Enabling solutions crafted with care

Intasure Life exists in order to enable financial solutions for our clients.

Why do I pay my financial advisor?

New legislation is afoot which is going to reshape the way in which investors remunerate their advisors.  This is because there are still cases where advisors are paid an upfront commission which seems disproportionate to the amount of work done and also because there are instances where advisors receive an ongoing fee paid by product providers despite not continuing to see and advise their clients.

The FSB has been hounding life companies and others to get their affairs (commission structures) in order for some time now, but despite repeated promises from the industry to do so, they haven't all come to the party and the FSB has now had enough.  They have decided to go the route which the UK authorities took and that is to introduce Retail Distribution Review legislation.

The White Paper has just been made public this week and your advisor will be addressing the issues it covers with you in the coming months.

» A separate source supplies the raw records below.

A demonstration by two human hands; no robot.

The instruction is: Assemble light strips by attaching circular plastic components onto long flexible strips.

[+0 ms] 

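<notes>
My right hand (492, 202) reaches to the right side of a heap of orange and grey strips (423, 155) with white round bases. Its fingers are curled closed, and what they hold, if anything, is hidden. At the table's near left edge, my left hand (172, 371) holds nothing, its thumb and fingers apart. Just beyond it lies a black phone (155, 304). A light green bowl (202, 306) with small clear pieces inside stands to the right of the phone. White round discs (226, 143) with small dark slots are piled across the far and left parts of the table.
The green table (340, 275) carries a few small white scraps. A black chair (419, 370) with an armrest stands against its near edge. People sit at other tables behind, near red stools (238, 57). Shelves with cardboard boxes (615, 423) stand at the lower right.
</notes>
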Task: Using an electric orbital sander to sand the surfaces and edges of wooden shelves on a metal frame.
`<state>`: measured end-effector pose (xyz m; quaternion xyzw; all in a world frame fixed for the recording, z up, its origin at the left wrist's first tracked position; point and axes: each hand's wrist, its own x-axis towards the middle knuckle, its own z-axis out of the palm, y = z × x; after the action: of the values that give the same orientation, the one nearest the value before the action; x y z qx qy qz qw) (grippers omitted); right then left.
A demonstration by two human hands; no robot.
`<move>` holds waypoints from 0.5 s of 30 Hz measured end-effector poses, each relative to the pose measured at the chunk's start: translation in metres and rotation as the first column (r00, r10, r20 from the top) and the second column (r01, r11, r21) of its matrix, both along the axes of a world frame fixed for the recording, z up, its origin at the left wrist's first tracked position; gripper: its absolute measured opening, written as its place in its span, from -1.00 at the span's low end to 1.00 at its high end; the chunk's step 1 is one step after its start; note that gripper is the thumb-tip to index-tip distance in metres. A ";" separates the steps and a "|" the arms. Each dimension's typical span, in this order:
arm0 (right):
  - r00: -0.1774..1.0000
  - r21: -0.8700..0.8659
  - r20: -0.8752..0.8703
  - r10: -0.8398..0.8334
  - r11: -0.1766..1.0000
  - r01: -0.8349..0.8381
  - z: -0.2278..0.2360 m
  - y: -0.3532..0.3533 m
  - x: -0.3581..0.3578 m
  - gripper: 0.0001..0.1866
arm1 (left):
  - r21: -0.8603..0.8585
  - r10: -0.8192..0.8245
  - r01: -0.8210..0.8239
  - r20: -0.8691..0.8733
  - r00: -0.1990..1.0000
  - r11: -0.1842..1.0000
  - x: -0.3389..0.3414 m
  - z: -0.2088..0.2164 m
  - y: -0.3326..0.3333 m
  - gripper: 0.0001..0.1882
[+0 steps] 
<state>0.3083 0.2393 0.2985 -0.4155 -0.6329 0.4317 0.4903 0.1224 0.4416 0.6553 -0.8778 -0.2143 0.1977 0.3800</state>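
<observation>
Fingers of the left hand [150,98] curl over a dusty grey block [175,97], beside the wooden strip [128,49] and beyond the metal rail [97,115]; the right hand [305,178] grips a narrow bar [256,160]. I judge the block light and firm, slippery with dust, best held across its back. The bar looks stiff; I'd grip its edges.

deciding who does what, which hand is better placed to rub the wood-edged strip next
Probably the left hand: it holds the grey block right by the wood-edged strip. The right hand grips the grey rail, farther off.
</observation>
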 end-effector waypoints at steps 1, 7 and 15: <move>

Pressure is mounting on the financial advisory sector and the end result will mean that advisors will charge for everything they do for clients from now on, but at least you will know why you are being billed.  

In other words, if you are receiving advice and acceptable service, you need to be willing to pay for it.  If you aren't, then don't agree to an automatic fee being levied off your investment.





Buying high and then holding those stocks is not a solid strategy

This is because the entry price and the exit or sale price are the two points which determine whether you make a profit or a loss or break even and how large the profit or loss will be.

The All Share or ALSI equity index is very high at the moment, meaning that many shares that make up the index are fully priced relatively to their historic prices.  The important thing to note is also that their price earnings or p/e ratios would be even higher if their earnings were not so high. So what's so bad about a strong current earnings or revenue stream? It can go down!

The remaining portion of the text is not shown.